Going through the data, count each line that has the word "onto". Reply with the total and nothing more.

* Information provided *
- - -

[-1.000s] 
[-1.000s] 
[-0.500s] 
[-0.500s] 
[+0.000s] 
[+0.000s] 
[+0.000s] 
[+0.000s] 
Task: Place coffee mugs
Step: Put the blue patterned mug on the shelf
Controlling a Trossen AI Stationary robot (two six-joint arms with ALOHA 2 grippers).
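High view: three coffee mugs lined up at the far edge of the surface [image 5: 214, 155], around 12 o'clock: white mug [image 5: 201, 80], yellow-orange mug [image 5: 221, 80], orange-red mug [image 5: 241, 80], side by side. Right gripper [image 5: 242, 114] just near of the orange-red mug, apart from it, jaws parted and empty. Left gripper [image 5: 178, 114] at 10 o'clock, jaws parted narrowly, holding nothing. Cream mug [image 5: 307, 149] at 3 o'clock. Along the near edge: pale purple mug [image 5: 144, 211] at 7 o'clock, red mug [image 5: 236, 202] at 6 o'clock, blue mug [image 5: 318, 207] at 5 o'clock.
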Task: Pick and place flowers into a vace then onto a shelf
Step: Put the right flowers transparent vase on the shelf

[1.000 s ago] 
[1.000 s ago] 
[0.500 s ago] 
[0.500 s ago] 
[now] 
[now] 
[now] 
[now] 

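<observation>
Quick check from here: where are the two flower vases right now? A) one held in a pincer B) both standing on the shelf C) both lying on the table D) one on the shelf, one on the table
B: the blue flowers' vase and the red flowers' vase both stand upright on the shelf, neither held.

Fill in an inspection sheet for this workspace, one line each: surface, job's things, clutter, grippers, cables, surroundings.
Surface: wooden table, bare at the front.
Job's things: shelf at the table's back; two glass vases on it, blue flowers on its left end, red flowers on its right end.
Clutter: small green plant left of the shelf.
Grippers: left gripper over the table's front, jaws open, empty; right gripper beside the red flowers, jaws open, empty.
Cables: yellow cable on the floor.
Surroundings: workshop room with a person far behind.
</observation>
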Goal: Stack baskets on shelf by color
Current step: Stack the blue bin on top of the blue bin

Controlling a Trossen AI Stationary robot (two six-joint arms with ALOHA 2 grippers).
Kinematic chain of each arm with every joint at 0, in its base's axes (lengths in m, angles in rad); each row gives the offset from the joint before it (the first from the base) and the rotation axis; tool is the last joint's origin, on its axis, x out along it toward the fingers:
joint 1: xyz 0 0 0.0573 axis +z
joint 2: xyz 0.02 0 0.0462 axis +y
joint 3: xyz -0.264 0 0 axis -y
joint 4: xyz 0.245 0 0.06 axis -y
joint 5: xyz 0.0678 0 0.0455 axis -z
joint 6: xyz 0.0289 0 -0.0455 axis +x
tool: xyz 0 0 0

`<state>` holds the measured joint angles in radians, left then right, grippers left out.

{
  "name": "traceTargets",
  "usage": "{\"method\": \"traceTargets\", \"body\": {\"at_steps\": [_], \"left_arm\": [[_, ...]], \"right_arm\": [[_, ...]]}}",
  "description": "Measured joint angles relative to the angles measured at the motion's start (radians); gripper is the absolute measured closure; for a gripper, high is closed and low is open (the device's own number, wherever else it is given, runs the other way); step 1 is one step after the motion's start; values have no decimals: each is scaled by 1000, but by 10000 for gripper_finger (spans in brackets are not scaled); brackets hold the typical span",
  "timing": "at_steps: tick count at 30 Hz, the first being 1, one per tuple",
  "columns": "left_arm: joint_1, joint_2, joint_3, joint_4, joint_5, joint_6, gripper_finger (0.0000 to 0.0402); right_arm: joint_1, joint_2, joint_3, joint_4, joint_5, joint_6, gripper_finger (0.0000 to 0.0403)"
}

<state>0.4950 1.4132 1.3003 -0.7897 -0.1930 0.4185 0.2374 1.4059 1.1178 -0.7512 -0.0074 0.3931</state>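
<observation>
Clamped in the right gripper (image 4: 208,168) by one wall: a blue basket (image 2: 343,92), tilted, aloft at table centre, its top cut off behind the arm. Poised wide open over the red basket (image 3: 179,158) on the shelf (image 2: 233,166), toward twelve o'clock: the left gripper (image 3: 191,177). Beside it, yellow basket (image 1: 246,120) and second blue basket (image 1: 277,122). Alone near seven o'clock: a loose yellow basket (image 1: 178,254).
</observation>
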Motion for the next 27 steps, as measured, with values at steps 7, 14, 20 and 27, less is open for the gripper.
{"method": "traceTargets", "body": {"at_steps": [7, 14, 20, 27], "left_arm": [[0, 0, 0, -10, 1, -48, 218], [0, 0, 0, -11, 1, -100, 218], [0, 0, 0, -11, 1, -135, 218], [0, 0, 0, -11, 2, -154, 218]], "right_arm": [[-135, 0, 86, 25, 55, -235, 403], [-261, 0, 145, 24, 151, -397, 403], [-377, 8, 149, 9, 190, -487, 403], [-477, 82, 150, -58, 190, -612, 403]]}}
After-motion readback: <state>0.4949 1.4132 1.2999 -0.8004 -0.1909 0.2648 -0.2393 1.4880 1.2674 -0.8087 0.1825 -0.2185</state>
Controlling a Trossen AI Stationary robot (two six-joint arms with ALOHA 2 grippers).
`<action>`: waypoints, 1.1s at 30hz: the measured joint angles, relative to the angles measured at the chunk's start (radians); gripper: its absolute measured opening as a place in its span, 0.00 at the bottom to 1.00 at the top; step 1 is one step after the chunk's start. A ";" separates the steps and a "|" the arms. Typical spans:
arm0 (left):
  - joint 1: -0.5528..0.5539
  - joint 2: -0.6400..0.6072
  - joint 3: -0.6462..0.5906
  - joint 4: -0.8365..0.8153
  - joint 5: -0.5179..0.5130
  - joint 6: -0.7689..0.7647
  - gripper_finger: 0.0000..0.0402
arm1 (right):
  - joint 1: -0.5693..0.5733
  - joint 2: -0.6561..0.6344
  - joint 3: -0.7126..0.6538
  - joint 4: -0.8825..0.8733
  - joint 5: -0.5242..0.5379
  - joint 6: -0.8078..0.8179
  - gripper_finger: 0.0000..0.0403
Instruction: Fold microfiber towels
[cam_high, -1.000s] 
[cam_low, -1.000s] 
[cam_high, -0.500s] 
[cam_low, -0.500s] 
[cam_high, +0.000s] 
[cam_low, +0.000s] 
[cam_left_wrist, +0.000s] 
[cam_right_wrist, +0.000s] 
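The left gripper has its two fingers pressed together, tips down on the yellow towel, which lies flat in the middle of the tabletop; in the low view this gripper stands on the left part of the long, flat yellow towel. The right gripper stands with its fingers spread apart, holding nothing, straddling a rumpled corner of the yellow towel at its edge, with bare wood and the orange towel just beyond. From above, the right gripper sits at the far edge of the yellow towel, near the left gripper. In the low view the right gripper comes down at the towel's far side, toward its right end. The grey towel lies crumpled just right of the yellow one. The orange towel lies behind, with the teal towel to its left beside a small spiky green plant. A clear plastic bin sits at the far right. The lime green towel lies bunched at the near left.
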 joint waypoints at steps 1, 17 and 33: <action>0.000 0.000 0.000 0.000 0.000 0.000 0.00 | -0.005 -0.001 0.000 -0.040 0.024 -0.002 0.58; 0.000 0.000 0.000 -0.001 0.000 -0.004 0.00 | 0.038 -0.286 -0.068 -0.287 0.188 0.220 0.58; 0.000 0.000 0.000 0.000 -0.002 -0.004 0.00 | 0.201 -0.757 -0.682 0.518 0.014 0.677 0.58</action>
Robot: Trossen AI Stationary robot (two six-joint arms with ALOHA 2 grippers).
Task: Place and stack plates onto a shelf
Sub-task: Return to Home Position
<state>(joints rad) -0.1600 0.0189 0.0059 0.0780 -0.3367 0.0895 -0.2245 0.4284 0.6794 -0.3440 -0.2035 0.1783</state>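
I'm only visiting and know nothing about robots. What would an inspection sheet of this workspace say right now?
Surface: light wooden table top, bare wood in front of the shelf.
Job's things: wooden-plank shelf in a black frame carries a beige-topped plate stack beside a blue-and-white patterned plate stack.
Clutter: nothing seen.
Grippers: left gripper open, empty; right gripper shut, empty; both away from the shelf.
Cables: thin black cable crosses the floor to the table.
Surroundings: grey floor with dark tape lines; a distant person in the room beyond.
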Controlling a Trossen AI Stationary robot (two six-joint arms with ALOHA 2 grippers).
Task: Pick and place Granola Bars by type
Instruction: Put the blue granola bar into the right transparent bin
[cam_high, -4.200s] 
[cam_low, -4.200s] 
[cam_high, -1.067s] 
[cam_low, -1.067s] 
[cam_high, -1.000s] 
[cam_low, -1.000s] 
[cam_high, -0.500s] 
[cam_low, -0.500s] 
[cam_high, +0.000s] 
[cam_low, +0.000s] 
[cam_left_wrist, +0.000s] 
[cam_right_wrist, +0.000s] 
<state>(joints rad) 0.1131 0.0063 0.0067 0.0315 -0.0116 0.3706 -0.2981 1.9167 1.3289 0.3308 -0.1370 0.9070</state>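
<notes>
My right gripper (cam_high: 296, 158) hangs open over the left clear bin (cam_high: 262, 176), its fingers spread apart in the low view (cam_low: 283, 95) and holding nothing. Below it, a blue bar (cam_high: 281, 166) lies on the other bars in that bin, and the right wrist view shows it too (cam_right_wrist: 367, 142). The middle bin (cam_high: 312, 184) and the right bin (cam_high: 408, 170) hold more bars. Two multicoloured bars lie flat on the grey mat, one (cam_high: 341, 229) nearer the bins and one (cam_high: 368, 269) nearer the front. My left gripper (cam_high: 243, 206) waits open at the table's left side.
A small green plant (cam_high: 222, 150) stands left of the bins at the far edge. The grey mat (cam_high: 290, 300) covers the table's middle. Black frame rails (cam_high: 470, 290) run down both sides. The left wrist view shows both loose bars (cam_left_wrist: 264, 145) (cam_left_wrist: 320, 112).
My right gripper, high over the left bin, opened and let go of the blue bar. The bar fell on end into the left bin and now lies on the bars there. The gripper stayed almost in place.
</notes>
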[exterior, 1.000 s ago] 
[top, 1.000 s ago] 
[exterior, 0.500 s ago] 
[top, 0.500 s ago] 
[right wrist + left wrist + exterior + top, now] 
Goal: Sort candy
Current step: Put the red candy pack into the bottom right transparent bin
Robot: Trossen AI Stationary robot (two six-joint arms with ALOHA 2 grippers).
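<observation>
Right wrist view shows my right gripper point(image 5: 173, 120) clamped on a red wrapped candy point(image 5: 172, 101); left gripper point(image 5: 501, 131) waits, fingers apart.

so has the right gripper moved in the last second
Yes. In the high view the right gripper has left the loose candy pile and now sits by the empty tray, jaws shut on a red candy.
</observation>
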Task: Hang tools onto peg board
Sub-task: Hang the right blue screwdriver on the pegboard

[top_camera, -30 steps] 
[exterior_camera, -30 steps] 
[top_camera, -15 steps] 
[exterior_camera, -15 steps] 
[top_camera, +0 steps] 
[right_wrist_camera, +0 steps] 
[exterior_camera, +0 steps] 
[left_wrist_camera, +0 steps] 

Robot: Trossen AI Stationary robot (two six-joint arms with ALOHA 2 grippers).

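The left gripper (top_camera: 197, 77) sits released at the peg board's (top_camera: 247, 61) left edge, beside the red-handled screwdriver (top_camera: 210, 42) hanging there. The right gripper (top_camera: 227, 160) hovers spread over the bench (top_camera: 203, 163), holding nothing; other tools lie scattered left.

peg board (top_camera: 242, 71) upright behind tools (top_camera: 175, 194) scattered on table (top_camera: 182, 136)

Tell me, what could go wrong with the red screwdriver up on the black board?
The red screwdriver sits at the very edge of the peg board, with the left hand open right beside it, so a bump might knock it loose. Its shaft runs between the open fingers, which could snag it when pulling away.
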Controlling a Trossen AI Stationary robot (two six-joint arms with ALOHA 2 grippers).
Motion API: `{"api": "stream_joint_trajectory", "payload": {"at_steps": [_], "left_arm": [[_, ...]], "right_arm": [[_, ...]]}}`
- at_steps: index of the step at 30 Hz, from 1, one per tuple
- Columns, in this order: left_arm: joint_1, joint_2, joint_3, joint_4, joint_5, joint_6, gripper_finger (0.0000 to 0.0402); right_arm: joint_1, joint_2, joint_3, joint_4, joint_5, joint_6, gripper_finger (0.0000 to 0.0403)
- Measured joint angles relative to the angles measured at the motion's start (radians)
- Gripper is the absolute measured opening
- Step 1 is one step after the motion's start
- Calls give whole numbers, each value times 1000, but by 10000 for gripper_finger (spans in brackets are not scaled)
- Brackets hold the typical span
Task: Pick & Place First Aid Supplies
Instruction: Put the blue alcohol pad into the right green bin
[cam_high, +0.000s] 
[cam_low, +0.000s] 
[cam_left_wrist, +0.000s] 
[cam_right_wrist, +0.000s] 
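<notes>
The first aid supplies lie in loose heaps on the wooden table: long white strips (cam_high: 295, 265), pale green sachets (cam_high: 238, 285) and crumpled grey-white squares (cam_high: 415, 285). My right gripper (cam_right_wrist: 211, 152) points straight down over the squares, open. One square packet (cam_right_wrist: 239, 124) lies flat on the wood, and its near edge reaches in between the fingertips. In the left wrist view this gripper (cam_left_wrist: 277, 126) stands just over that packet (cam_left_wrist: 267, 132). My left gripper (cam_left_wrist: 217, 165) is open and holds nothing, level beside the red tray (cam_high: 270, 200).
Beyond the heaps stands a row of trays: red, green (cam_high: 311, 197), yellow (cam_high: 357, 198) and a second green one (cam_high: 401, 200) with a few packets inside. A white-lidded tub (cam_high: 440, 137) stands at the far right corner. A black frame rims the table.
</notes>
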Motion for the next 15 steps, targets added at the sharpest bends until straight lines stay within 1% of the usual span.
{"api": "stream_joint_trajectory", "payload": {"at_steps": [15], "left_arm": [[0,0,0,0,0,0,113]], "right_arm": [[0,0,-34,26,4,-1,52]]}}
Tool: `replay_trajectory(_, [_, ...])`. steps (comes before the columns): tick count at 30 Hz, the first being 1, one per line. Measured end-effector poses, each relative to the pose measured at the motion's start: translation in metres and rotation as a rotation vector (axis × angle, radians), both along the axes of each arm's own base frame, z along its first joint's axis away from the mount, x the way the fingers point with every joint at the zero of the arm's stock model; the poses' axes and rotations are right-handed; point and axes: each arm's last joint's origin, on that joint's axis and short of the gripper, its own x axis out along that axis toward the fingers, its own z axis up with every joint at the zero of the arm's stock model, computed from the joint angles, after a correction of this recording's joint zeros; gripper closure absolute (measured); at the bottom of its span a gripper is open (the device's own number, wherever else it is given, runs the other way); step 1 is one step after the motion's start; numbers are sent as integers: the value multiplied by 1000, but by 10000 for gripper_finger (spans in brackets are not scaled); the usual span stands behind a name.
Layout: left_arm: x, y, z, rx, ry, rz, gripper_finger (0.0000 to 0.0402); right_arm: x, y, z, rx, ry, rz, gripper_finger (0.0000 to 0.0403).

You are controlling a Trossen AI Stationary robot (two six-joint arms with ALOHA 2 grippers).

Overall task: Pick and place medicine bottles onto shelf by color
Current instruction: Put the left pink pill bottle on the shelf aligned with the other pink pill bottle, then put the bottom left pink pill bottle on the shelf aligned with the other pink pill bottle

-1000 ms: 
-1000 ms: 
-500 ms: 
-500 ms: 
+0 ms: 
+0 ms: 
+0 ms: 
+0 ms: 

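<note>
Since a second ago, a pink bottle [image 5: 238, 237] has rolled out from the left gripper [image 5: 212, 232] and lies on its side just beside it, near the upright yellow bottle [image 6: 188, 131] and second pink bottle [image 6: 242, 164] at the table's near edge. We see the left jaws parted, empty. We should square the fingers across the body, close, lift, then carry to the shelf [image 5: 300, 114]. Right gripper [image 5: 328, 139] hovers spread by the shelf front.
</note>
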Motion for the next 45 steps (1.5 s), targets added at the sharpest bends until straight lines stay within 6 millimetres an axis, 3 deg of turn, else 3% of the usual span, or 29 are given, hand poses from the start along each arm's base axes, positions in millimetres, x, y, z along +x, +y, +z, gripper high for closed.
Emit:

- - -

* Solution to this problem *
4